Fellow Our Work presenters Allen Carroll and Andrew Reynolds shared their innovative approach to agriculture. In 2017, the two founded the Dadeville-based Fungi Farm, which offers a variety of mushroom products and is already the region’s leading supplier of mushroom spawn. The idea for the business was born when Carroll was a crop and soil sciences student at Auburn studying mycorrhizal fungi and alternative crop development. Reynolds, a recent horticulture graduate, added his expertise, and a unique business concept was born.
“Both Allen and Andrew were able to provide a new perspective to agriculture,” Wright said. “Though not a traditional agriculture industry, we wanted to highlight them because their unique operation required creativity and ingenuity, and we thought that students could really benefit from seeing that.”
Ross said visiting alumni like Carroll and Reynolds and having the opportunity to interact with them on their home turf has been an unexpected highlight of the new format for her personally. The video of their mushroom farm was especially informative, she said, as it showcased an unconventional growing operation and methods unfamiliar to most.
“The film dynamic is just an exciting way to get information to students — to allow them to see and not just hear what alumni do by going into their offices, farms or other workplaces and experiencing their work firsthand,” Wright added.
Brian Hardin, another Our Work presenter, agreed that the video component adds another layer of interest to the series. “I think the pre-film format allows you to share more information without it feeling as long and dry — for the speaker too,” he said.
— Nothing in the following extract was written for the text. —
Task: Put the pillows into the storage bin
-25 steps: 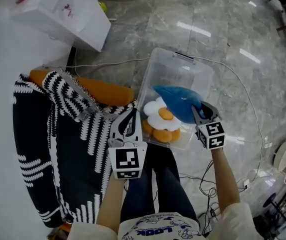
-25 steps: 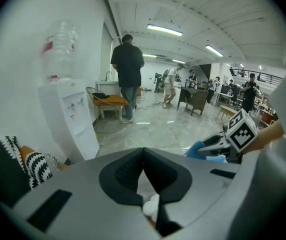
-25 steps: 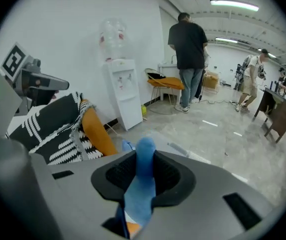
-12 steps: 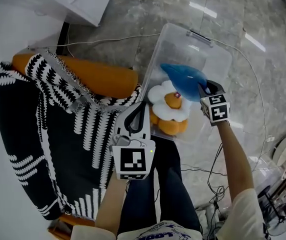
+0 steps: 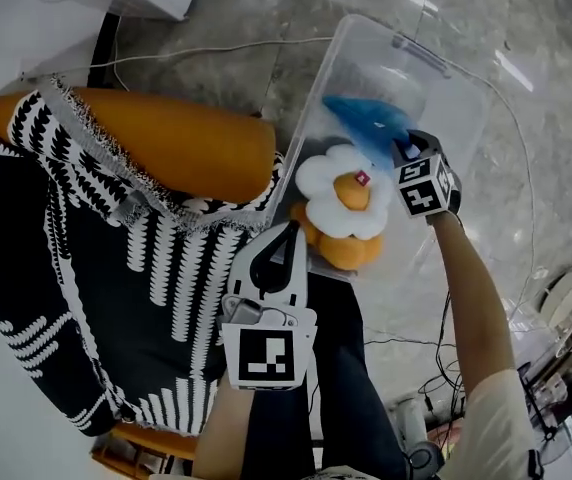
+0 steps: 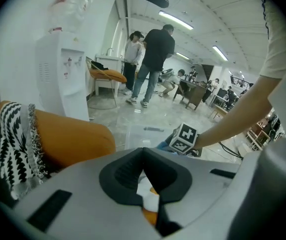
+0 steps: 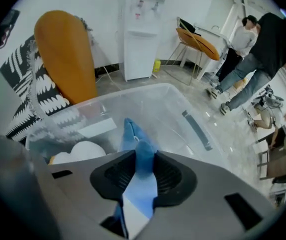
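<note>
A clear plastic storage bin (image 5: 444, 76) stands on the floor beside the orange couch arm (image 5: 166, 143). Inside lies a white flower pillow (image 5: 338, 190) with an orange centre. My right gripper (image 5: 398, 148) is down in the bin, shut on a blue pillow (image 5: 366, 123). In the right gripper view the blue pillow (image 7: 135, 156) fills the gap between the pads, whose jaws have just been opening a little. My left gripper (image 5: 288, 230) hovers at the bin's near edge, shut with nothing in it. Through the left gripper (image 6: 143, 151) a bit of the flower pillow (image 6: 150, 199) shows.
A black-and-white patterned throw (image 5: 96, 268) drapes the couch. White cables (image 5: 216, 48) run over the marble floor around the bin. A white water dispenser (image 7: 145, 34) stands by the wall, an orange chair (image 7: 198, 39) beyond it, and people (image 6: 153, 59) stand farther off.
Both grippers have come lower. The right one has carried the blue pillow deeper into the bin, towards its far side. The left one has dropped near the bin's front edge.
</note>
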`<state>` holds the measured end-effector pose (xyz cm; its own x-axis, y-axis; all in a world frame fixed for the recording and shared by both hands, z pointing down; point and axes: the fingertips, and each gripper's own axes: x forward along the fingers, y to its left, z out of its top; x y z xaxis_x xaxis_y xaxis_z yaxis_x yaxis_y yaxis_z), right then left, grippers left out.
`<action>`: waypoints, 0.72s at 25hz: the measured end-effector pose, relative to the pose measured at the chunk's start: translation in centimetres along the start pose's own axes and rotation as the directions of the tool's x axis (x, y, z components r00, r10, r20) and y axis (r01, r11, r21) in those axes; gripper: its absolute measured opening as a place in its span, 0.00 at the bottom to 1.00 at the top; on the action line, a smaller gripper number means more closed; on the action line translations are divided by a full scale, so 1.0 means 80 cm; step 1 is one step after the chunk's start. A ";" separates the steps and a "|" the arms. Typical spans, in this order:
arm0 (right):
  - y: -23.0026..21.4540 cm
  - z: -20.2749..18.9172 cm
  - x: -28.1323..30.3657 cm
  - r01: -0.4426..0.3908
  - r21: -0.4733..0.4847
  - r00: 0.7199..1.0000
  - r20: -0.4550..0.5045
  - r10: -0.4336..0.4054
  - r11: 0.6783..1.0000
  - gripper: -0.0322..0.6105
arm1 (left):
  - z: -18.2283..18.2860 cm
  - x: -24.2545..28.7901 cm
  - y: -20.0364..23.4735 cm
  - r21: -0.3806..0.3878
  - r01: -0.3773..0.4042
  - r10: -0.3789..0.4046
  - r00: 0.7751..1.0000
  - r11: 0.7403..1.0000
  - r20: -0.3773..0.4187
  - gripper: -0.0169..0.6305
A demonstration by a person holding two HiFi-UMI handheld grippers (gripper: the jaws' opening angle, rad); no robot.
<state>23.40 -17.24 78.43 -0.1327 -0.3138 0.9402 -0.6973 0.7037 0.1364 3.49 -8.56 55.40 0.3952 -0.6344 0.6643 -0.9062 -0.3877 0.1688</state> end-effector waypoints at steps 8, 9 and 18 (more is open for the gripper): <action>0.037 -0.021 0.007 0.029 0.043 0.998 0.056 -0.031 0.999 0.27 | -0.030 0.012 0.000 -0.042 0.001 -0.002 1.000 0.999 -0.023 0.05; 0.047 -0.026 0.005 0.021 0.052 0.998 0.056 -0.024 0.998 0.28 | -0.031 0.012 -0.001 -0.045 0.001 -0.002 1.000 0.999 -0.021 0.05; 0.178 -0.103 -0.016 -0.161 0.146 0.986 -0.030 0.167 0.976 0.34 | -0.031 0.006 -0.024 -0.039 0.031 -0.032 0.999 0.999 -0.026 0.05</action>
<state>19.45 -1.53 81.76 -0.2258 -0.1728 0.9587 -0.7624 0.6440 -0.0634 5.05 -6.43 57.18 0.4196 -0.6042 0.6773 -0.8988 -0.3806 0.2173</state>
Currently the director of governmental and agricultural programs for the Alabama Farmers Federation, Hardin earned a Bachelor of Science in animal sciences (‘95) and a Master of Science in horticulture (’98) from Auburn and has been an active supporter of the college ever since. He has long served as an alumni mentor and, as a recent featured Our Work alumnus, he presented alongside his coworker John Allen Nichols (BS ’16), whom he mentored as a student. Nichols, who studied poultry science at Auburn, went on to earn a law degree and is the agricultural counsel for the Alabama Farmers Federation.
As well as offering career advice, Hardin and Nichols teamed up to discuss with students the importance of agriculture policy in the individual’s life and the need to be engaged. Hardin said that he liked the filmed aspect of the presentation because it allowed him and Nichols to prepare collaboratively.
“I think it gave us more of an opportunity to dialogue and think about what each of us had to share,” he said. “It allowed us to refer to some of our shared experiences, but we also have unique perspectives and experiences, so were able to share those too.”
Hardin added that he always tries to convey to students the importance of professional development and networking and to “continue to work hard and look for doors that open even if it is not on a path you were planning.”
A global pandemic is certainly not a path anyone planned, but the mother of invention thankfully worked to develop a new — and improved — normal.
“We are definitely going to get a lot more mileage out of the new series format in that we can reuse the videos in more than one venue,” Wright said. “Pre-pandemic, the Our Work seminars had an exclusively inward focus — on current students — but it’s now both an inward and outward focus. We are now able to reach of broader audience of prospective students and individuals beyond the college.”
The video component is an enhancement that will keep its place in the Our Work series, Ross said. And eventually, when all are given the green light to once again gather in large groups, the seminars will resume in their traditional format with a live speaker and audience and lunch-and-learn format. After all, in a post-pandemic world, everybody should enjoy a free lunch.